Repeat only the lines from the one holding "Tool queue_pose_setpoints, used" down to the last line of the listing below, including both of those lines.

Dataset section:
'''

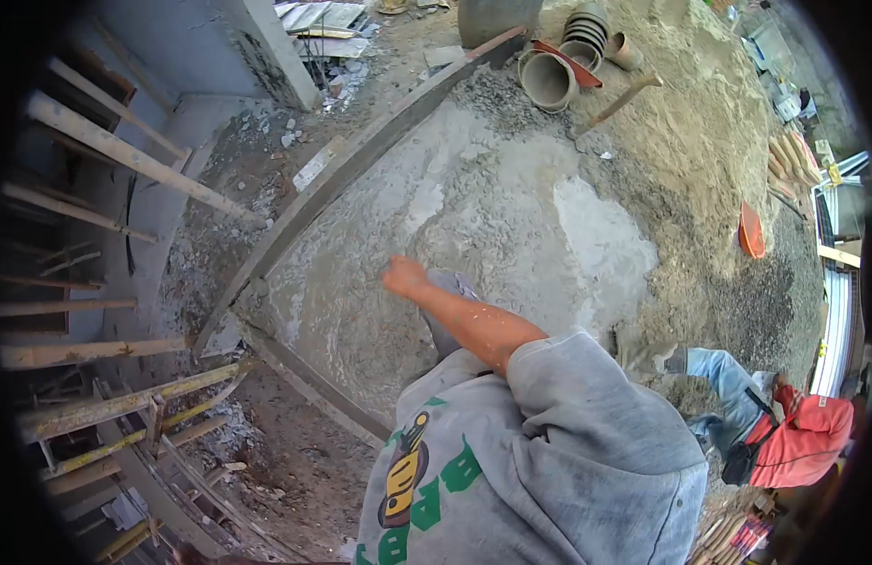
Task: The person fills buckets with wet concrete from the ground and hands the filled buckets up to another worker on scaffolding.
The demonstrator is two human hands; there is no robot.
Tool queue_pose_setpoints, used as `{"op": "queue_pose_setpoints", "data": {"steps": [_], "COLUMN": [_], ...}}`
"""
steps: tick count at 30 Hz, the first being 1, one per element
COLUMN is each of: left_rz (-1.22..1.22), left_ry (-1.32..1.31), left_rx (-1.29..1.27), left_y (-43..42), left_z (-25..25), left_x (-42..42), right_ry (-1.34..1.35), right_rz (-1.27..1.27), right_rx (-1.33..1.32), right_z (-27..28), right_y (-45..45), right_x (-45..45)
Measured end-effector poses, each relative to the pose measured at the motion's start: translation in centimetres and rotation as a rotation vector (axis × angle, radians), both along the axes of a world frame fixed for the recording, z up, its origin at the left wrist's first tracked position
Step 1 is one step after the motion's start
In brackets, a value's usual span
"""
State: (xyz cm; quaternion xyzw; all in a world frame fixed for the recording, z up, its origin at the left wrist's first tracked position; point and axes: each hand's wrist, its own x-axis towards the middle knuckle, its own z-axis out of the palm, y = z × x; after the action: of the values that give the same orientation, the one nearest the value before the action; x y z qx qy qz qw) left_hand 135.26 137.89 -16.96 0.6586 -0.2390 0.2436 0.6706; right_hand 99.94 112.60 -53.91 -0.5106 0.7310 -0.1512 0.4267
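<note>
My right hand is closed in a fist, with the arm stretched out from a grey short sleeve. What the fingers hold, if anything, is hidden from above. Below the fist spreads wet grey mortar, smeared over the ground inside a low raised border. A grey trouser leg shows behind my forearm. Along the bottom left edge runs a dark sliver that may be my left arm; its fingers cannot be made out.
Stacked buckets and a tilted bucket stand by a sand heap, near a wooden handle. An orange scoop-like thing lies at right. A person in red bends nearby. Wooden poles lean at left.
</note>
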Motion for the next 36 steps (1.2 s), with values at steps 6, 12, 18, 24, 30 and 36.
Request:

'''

Answer:
Tool queue_pose_setpoints, used as `{"op": "queue_pose_setpoints", "data": {"steps": [_], "COLUMN": [_], ...}}`
"""
steps: tick count at 30 Hz, the first being 1, one per element
COLUMN is each of: left_rz (-1.22..1.22), left_ry (-1.32..1.31), left_rx (-1.29..1.27), left_y (-43..42), left_z (-25..25), left_x (-42..42), right_ry (-1.34..1.35), right_rz (-1.27..1.27), right_rx (-1.33..1.32), right_z (-27..28), right_y (-45..45), right_x (-45..45)
Measured end-effector poses, each relative to the pose measured at the motion's start: translation in centimetres and rotation as a rotation vector (axis × angle, radians), both along the axes of a world frame fixed for the recording, z up, its origin at the left wrist's first tracked position
Step 1 is one step after the motion's start
In brackets, a value's usual span
"""
State: (xyz cm; quaternion xyzw; all in a world frame fixed for the recording, z up, its origin at the left wrist's first tracked position; point and axes: each hand's wrist, its own x-axis towards the middle knuckle, its own z-axis out of the palm, y = z × x; after the action: of the values that give the same orientation, the one nearest the value before the action; x y z qx qy qz qw) left_hand 135.26 137.89 -16.96 0.6586 -0.2390 0.2436 0.6706; right_hand 99.94 112.60 -53.91 -0.5106 0.7310 -0.1512 0.4267
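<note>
My right hand is closed in a fist, with the arm stretched out from a grey short sleeve. What the fingers hold, if anything, is hidden from above. Below the fist spreads wet grey mortar, smeared over the ground inside a low raised border. A grey trouser leg shows behind my forearm. Along the bottom left edge runs a dark sliver that may be my left arm; its fingers cannot be made out.
Stacked buckets and a tilted bucket stand by a sand heap, near a wooden handle. An orange scoop-like thing lies at right. A person in red bends nearby. Wooden poles lean at left.
</note>
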Motion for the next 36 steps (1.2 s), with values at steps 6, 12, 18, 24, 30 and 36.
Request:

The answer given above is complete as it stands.